In the “old days”, when companies fell upon hard times and had to let some DICs go, or when the DICforce went on strike, jobs were mechanized enough so that managers could fill the holes and keep the joint running until the situation improved. Of course, in most orgs, that is no longer true today since most managers, certainly those that are BMs, shed and conveniently forget their lowly “worker’s skills” as soon as they are promoted out of the cellar into the clique of elites. Thus, a company that cuts front line DICs without cutting some managers puts itself into a deeper grave. Not only does productivity go down because the holes of work expertise go unfilled, but the overhead cost rises because the same number of managers are left to “supervise” fewer DICs. On the other hand, if all or most of the jettisoned DICs were dead weight, the previous sentence may not be true – unless dead weight BMs were retained. But hey, in the minds of most managers (and all of those who fall into the BM category), fellow comrade managers are not dead weight.

Update: Shortly after I queued this post up for publication, a friend(?) serendipitously sent me this link: Lockheed Martin press release.

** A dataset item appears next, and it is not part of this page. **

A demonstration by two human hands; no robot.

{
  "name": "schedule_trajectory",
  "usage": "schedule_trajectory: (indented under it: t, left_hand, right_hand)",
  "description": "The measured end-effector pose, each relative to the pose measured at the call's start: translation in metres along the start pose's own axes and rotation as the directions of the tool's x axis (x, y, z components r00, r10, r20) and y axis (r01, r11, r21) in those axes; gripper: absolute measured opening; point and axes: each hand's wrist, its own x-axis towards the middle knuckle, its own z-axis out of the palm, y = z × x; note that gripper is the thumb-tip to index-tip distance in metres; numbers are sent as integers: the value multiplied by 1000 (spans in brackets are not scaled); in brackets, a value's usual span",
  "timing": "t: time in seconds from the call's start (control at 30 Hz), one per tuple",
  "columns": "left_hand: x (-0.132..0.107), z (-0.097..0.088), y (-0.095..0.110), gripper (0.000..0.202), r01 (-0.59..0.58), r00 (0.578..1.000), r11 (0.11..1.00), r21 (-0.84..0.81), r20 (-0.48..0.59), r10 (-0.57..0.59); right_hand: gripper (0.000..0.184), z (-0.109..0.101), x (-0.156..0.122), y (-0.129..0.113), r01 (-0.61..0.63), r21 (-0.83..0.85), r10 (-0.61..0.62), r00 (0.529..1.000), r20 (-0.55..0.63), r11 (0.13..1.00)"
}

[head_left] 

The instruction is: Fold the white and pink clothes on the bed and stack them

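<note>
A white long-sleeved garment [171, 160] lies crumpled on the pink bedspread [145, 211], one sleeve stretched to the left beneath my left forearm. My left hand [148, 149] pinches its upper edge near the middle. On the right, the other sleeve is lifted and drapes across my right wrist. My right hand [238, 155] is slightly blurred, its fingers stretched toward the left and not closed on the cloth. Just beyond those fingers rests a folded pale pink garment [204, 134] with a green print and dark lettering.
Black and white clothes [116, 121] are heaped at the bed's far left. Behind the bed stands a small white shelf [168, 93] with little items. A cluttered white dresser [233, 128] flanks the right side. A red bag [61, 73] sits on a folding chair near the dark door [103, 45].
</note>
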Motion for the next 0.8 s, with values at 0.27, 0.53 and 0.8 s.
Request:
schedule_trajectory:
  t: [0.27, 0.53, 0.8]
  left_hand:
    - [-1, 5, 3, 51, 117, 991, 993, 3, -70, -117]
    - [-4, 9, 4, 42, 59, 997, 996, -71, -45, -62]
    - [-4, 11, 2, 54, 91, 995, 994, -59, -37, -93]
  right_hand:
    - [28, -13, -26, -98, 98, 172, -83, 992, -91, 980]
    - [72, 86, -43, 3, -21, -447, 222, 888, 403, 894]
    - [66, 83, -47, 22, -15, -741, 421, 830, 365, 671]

Notice the “delay” that took place from the time they shed 10000 DICs to the time they offered some 600 BOOGLs, CGHs, and SCOLs their (no doubt generous) “Voluntary Executive Separation Program“. Better late than never, right?

The executive reductions will help align the number of senior leaders with the overall decline of about 10,000 in the employee population since the beginning of last year, cut overhead costs and management layers, and increase the Corporation’s speed and agility in meeting commitments.

Nice corpo jargon, no?

I Found Another Gem

September 10, 2010 4 comments

Whoo hoo! I’ve stumbled upon another rare gem in a massive pile of ugly rocks. As the graphic below shows, I’ve added HCL Technologies to my list of favorite companies. Led by their visionary CEO, Vineet Nayar, HCL is one of the few models for successful companies of the future. Since the vast majority of corpo Executive Teams are stuck in the mechanistic Sloan/Taylor mindset of the 1900s with no intention of changing the way they manage, err, impose control, it’s always refreshing and exciting to discover a new game changer.

So, how do I decide whether a company is a cut above the rest? Via subjective evaluation of external observations, of course. Financial performance, which is of course important, is of secondary concern. Here’s my unscientific list of “research” methods:

* Read third party accounts of experience given by former and current non-management employees.
* Read, listen, and watch interviews with CEOs and executives.
* Scour publicly available mission statements, visions, core values and cultural descriptions for authenticity, lack of corpo jargon, and attention to detail.
* Stay away from glossy annual reports – which are all clones of each other.
* Ignore whatever the hand picked company spokesperson(s) say – propaganda city.

Of course, my methods aren’t perfect, but do you know of any better ones?